Building a serverless image classifier using fast.ai, AWS Sagemaker and Lambda.

Update (May 2019): try it out for yourself

Ever since the "Not Hotdog" app featured on HBO's Silicon Valley, and Tim Anglade's comprehensive article on how they built this with TensorFlow, I felt challenged to reproduce this with less code and a serverless computing model.

Now, thanks to the fantastic course from fast.ai and the release of Lambda Layers at re:Invent last year, I have finally managed to train a model (with an accuracy of 93% on this Kaggle dataset) and deploy it to a Lambda function using a PyTorch layer and the serverless framework. What surprised me most is that it took me less than 10 minutes to train a decent enough classifier using transfer learning, and about 1–2 seconds to make a prediction.

I am convinced that the mix of AWS Sagemaker for model training with AWS Lambda for model inference is a winning combination — see also here and here on why I generally think serverless is becoming the primary computing paradigm.
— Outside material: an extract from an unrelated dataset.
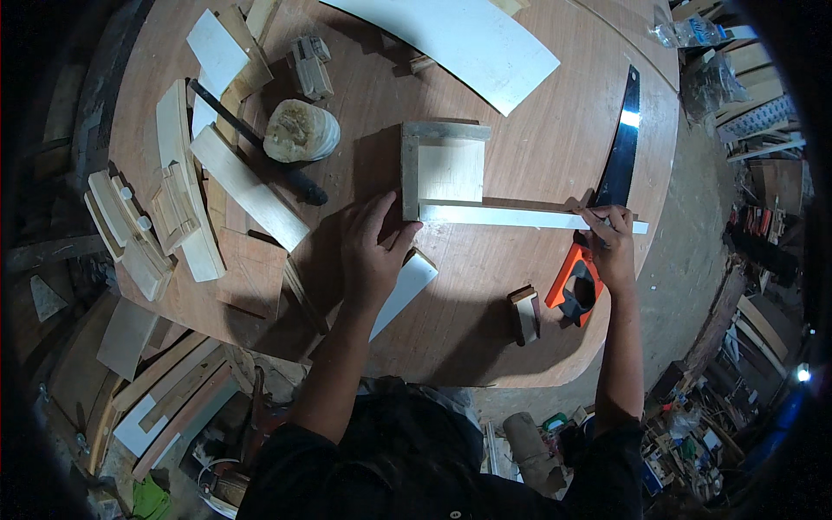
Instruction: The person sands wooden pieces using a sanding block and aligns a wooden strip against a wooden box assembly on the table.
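1. So the landmark here is the small shallow rectangular pale-wood box (411, 165), sitting on the brown wood-grain table (485, 347).
2. The long, narrow, straight white strip (511, 216) runs along the box's near side, left end at the near-left corner, right end sticking out well past the box.
3. Left hand (374, 247) is at that near-left corner, thumb and index spread apart around it. Can't tell how hard they're gripping, and the other fingers are mostly hidden.
4. Right hand (612, 243) is off to the right of the box, thumb and fingers pinching the strip near its far end.
5. Saw with a dark metal blade and orange-and-black handle (620, 165): right of the box, partly behind the right hand.
6. Small white-topped wooden block (524, 315): nearer the person than the box, a bit right.
7. Squat round cream tub (302, 130): left of the box, well apart.
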A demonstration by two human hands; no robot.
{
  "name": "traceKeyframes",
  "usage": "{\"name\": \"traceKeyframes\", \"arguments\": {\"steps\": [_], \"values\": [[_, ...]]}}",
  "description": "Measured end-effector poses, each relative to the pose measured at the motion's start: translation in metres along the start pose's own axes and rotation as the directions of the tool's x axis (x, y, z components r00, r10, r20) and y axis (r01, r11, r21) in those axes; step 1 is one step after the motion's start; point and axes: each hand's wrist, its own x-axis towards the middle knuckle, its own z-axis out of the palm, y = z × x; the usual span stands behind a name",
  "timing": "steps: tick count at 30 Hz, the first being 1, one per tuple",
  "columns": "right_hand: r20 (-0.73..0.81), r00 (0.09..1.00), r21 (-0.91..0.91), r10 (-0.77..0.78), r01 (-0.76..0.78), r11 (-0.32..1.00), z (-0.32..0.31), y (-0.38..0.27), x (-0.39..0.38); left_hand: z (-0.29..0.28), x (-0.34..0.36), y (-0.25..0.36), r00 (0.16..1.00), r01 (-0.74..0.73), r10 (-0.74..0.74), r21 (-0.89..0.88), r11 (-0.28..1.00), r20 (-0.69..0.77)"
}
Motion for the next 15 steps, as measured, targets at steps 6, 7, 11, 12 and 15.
{"name": "traceKeyframes", "arguments": {"steps": [6, 7, 11, 12, 15], "values": [[-0.004, 1.000, 0.016, 0.004, -0.004, 1.000, 0.001, -0.005, 0.002, 0.003, 0.000, 0.001, 0.999, -0.025, 0.024, -0.012, 1.000, -0.048], [-0.006, 1.000, 0.019, 0.008, -0.008, 1.000, 0.001, -0.004, 0.002, 0.002, -0.001, 0.004, 0.999, -0.006, 0.005, -0.007, 1.000, -0.042], [-0.012, 1.000, 0.025, -0.020, 0.021, 0.999, -0.001, -0.002, 0.004, 0.002, 0.000, 0.001, 0.997, -0.046, 0.046, -0.009, 0.999, -0.055], [-0.009, 1.000, 0.025, -0.011, 0.012, 1.000, 0.000, -0.002, 0.005, 0.004, 0.000, -0.001, 0.997, -0.046, 0.045, -0.009, 0.999, -0.055], [0.003, 1.000, 0.009, -0.006, 0.006, 1.000, -0.001, -0.002, 0.006, 0.005, 0.000, 0.000, 0.998, -0.035, 0.034, -0.025, 0.999, -0.052]]}}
The beauty of the serverless model for machine learning is that you can do both training and inference and spend just a couple of dollars. Furthermore, running inference of Lambda means that you can put such a model into production without worrying about cost nor scaling (AWS claims that 90% of GPU costs are spent on inference).

In this post, I'll walk you through model training (using fast.ai, Pytorch and a GPU-enabled Jupyter notebook instance on AWS Sagemaker), deploying our model to S3 and Lambda, and finally running this at scale in production.

Model training

Model training has the best performance on GPU, and AWS Sagemaker makes it easy to set up a Jupyter notebook. At $1.26/hour, a ml.p2.large instance is a very cost-efficient way to get started with model training without having to spend big bucks.

I began by building a model based on resnet50, a highly performant model trained on ImageNet. I use Kaggle's hotdog or no hotdog dataset which contains a set of hot-dog and no-hot-dog (other food types) images. The data is split between a training set and a test set, with 500 images each (250 images of hot dogs, 250 images of other food types).

data = ImageDataBunch.from_folder(path, ds_tfms=get_transforms(), size=400).normalize(imagenet_stats)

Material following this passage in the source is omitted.